If only a human and earthly interpretation was possible in the passage of the multiplication of the loaves, now the pedagogy of Jesus performs the necessary hermeneutics to understand it.
SLOTERDIJK, Peter. (2009) Du musst Dein Leben ändern. Über Antropotechnik Frankfurt, Suhrkamp.
Spirituality and ascesis
There is no deep spirituality without an ascesis and true spiritual elevation takes time and training, the Buddhist master Dalai Lama stated: “Developing strength, courage and inner peace takes time. Don’t expect quick and immediate results under the pretext that you’ve decided to change. Every action you take allows that decision to become effective within your heart.”

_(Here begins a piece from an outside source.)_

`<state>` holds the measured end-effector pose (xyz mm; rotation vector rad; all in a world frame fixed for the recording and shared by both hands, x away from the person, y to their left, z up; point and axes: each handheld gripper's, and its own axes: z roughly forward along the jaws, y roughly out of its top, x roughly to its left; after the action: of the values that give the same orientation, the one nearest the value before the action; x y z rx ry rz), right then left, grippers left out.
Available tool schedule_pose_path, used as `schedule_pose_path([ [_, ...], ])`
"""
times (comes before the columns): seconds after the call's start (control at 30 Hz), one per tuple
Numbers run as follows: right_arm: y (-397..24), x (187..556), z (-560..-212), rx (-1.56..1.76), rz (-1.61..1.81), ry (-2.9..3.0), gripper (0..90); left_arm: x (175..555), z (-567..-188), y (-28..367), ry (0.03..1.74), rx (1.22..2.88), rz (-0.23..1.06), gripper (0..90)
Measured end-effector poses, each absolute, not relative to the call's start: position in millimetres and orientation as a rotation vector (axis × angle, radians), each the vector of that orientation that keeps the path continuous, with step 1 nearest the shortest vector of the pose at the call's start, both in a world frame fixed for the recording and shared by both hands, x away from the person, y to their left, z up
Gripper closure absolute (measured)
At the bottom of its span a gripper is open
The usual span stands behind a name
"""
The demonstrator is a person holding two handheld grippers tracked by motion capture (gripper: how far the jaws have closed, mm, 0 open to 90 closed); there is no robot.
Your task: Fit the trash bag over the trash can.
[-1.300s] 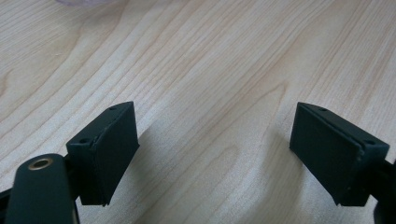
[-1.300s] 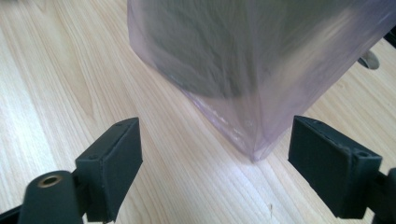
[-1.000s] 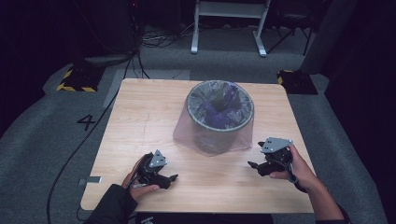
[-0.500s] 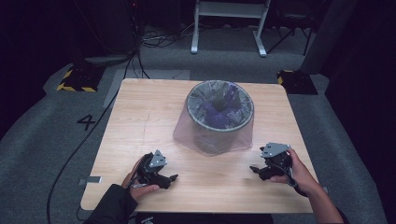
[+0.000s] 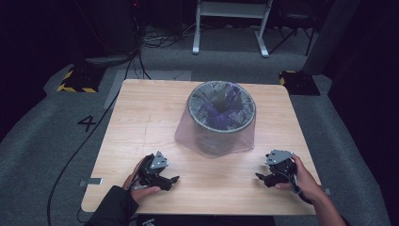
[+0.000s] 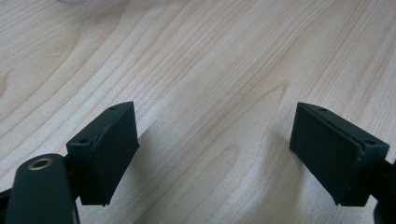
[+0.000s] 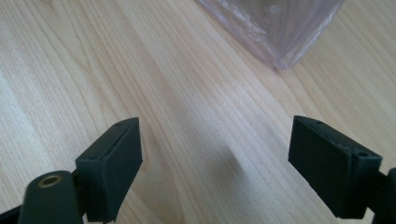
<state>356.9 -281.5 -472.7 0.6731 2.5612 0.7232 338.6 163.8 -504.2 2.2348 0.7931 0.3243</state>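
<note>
A round bin (image 5: 221, 117) lined with a thin purple plastic bag stands on the wooden table (image 5: 141, 122), the bag draped down over its outside. My left gripper (image 5: 171, 180) rests low on the table near the front left, jaws wide apart with only bare wood (image 6: 215, 140) between them. My right gripper (image 5: 260, 178) sits near the front right, also open and holding nothing. A corner of the bag's loose skirt (image 7: 280, 28) lies on the wood ahead of the right jaws in the right gripper view.
The table stands on grey carpet with a painted number 4 (image 5: 87, 123) at its left. A cable (image 5: 75, 155) runs along the floor on the left. Yellow-black striped blocks (image 5: 75, 80) and a white frame's legs (image 5: 230, 28) sit beyond the far edge.
The right gripper has drawn back slightly toward the table's front edge. The left gripper and the bin stay where they were.
</note>
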Motion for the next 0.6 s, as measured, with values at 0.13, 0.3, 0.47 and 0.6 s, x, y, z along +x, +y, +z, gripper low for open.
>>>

It is therefore necessary to develop a virtuous circle where some sacrifices and abstinence are necessary, it does not mean abandoning material issues, but the balanced and conscious use of what is being desired, whether it is a simple inner peace or a high degree of religiosity, the detachment of affections must be done in steps and with balance.
Communication with the transcendent Being is also a good relationship with human beings who go through our lives, from the most complicated to the most generous, all are our neighbors.
Meditation, physical and mental balance, harmony of the environment in which we live, can and should be simple, sensible and daily communication of what we want to donate as our thinking, the study and research of great masters of thought and spirituality and finally what is the highest desire of a spirituality: the ascesis to the divine, the supernatural and the Whole.
Ascesis is a path like this, not without falls and never without difficulties, if it is without difficulties, the great spiritual masters teach, perhaps it is not a true ascesis (Picture of Rembrandt´s Frame).
Finally, there can be ascesis without spirituality, they can improve health, enrich and beautify the environment around us, but they do not really mean an elevation of the soul.
Praying, meditating and dialoguing with everyone and everything around us, it is not crazy to dialog with nature, with animals and with the universe, everything is divine creation and everything “speaks” of the divine.